We report two affected siblings with novel variants in CNTNAP1. Previously, seven patients with CNTNAP1 frameshift variants from four consanguineous families were reported.7 All nine patients shared common features namely polyhydramnios, fetal akinesia, severe neonatal hypotonia, facial diplegia, absence of swallowing and of spontaneous breathing and arthrogryposis. The most striking feature in our patients was generalized hypotonia. However, foot deformities were noticed and can be considered as a minor sign of arthrogryposis. Motor nerve conductions were markedly decreased in all patients. The nerve microscopical lesions of our patients showed a severe hypomyelinating process as reported by Laquérriere et al. We also observed unusual lesions of the paranodal regions characterized by loss of attachment sites of the myelin loops on the axons.

Frameshift CNTNAP1 variants previously reported are located in exons 18 and 19. Our patients carry a missense variant in exon 7, probably resulting in non-functional protein and a nonsense variant inducing a premature stop codon in exon 13. CNTNAP1 encodes a contactin-associated transmembrane receptor (Caspr), with high expression level in central and peripheral nervous system.9 Caspr is localized to the paranodal axoglial junction of myelinated axons.10 The specific organization of Ranvier nodes and paranodal regions is necessary to action potential saltatory conduction.11 These domains are the result of interactions between axons and myelinating glial cells such as Schwann cells in the peripheral nervous system.12 Caspr interacts with Contactin-1, which is a glycosyl phosphatidyl inositol-anchored neural cell adhesion molecule, to form an extracellular complex with neurofascin resulting to axoglial junction.8, 13 The missense variant identified in our family is located in a disulfide bond within a laminin G domain, in the extracellular region of Caspr, which seems to be involved in molecular interaction between Caspr and Contactin-1. This variant likely interferes with adhesion process at axoglial junction and explains the abnormal myelin organization. In ExAC database, although 635 missense variants were expected in CNTNAP1, 404 were observed with a z-score of 4.5, suggesting that, despite being responsible for a recessive condition, CNTNAP1 may be intolerant to missense variants.14

Mice lacking Caspr displayed growth failure with severe neurological defects, including cerebellar syndrome, generalized motor paresis and premature death.8 Absence of Caspr resulted in altered distribution of juxtaparanodal components, including Kv1 channels and contactin-1.15 Finally, dissociations of the myelin loops from the axons were described in optic nerves of Cntn1-KO mice.16 Given that similar lesions were observed in our patients in sural nerve biopsy, such unusual anomalies could be a hallmark of Caspr/Contactin-1 complex loss of function.

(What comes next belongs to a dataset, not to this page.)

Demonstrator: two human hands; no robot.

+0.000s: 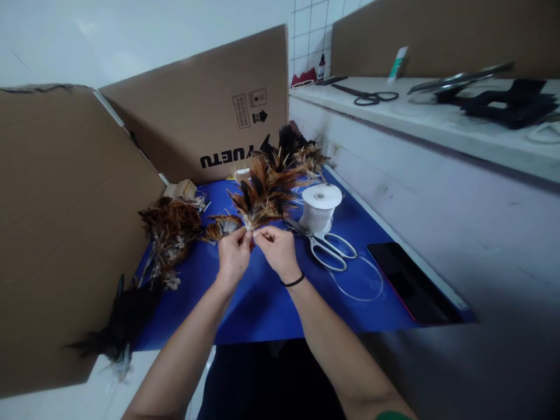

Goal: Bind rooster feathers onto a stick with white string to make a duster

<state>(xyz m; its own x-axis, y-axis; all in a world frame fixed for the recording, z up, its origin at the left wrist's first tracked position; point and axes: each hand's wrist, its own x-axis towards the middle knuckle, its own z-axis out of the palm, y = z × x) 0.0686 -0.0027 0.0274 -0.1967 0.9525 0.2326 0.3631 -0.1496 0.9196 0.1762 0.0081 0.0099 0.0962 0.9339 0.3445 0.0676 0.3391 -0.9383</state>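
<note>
A bunch of brown and black feathers [262, 195] fans out away from me above the blue table, its pale base pinched in my fingertips. My left hand [234, 254] closes on that base from the left. From the other side my right hand [277, 249], with a dark band at the wrist, grips the same spot. A smaller feather tuft [223, 226] lies just left of the bunch. Right of my hands, silver-handled scissors [330, 248] rest against a white spool of ribbon [321, 210]. Fine details between my fingertips are too small to make out.
Brown feathers [172, 230] and black feathers [126, 315] lie along the table's left edge. More dark feathers [291, 143] sit at the back. A phone [415, 283] lies at right, near a loop of ribbon [363, 298]. Cardboard panels [196, 87] and a shelf [437, 125] border the table.
</note>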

In conclusion, our data extend the phenotype associated with CNTNAP1 variants and confirm Caspr critical role in human myelination. Considering the suggestive electroneuromyogram pattern, nerve conduction velocities should be performed when severe congenital hypotonia remains unexplained, even in absence of complete arthrogryposis sequence. Hence, we propose to reclassify this phenotype into the congenital hypomyelinating neuropathy group. Finally, our report suggest that abnormal interaction between Caspr and Contactin-1 is the main pathophysiological hypothesis for this rare and severe disease.